_Work order_: This exercise calls for the line with "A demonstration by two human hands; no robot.", the line with "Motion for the", and all lines between them in the material below, output exactly and with no other lines.

_Dataset content_:
************
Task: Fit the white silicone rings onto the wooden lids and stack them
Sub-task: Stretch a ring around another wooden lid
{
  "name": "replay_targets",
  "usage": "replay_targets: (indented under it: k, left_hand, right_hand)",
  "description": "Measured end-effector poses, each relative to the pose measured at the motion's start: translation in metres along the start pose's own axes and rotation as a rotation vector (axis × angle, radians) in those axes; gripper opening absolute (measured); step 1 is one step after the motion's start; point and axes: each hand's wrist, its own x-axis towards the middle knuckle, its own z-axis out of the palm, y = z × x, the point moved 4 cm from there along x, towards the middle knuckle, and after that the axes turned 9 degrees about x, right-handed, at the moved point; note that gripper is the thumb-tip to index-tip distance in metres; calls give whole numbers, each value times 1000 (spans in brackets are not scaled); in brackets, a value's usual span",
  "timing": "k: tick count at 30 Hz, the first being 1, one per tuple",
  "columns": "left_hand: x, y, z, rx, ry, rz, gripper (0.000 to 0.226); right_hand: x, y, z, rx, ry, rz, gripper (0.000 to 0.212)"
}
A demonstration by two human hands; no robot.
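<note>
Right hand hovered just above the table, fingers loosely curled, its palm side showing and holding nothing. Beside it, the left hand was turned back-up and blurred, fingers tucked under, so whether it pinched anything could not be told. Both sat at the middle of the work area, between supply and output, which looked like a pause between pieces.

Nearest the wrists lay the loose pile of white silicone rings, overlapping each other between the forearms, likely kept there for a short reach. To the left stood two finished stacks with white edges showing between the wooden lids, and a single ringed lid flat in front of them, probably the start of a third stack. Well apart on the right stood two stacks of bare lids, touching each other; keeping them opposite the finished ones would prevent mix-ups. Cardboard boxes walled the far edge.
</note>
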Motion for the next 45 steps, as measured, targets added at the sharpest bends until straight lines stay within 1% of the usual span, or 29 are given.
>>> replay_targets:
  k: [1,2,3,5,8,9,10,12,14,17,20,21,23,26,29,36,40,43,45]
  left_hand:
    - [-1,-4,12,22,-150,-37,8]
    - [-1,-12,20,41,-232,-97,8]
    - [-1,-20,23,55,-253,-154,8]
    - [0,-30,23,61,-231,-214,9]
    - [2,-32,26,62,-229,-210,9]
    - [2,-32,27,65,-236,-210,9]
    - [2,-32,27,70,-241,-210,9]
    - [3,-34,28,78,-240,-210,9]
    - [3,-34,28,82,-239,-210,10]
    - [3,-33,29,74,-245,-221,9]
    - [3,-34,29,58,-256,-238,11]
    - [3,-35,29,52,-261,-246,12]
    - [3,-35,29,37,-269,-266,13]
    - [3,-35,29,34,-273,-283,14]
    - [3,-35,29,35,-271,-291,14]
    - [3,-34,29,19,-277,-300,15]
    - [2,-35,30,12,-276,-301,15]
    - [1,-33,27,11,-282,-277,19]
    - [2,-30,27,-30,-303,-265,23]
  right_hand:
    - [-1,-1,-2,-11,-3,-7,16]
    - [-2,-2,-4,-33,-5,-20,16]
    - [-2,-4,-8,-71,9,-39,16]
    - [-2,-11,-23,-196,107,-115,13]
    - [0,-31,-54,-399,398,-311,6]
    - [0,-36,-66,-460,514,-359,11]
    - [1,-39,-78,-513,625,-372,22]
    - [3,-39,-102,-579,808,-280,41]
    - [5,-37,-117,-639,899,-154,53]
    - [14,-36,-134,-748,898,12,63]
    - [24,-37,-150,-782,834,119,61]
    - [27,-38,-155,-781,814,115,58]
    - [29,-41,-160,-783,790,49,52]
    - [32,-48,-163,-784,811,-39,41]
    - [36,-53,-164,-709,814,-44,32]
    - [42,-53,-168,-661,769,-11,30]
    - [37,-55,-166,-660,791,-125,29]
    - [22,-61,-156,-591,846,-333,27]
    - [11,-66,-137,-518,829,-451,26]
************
_Response to the task_:
A demonstration by two human hands; no robot.
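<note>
Right hand hovered just above the table, fingers loosely curled, its palm side showing and holding nothing. Beside it, the left hand was turned back-up and blurred, fingers tucked under, so whether it pinched anything could not be told. Both sat at the middle of the work area, between supply and output, which looked like a pause between pieces.

Nearest the wrists lay the loose pile of white silicone rings, overlapping each other between the forearms, likely kept there for a short reach. To the left stood two finished stacks with white edges showing between the wooden lids, and a single ringed lid flat in front of them, probably the start of a third stack. Well apart on the right stood two stacks of bare lids, touching each other; keeping them opposite the finished ones would prevent mix-ups. Cardboard boxes walled the far edge.
</note>
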Motion for the next 45 steps, as measured, targets added at the sharpest bends until straight lines stay within 1% of the usual span, or 29 are given.

There is no more to the answer.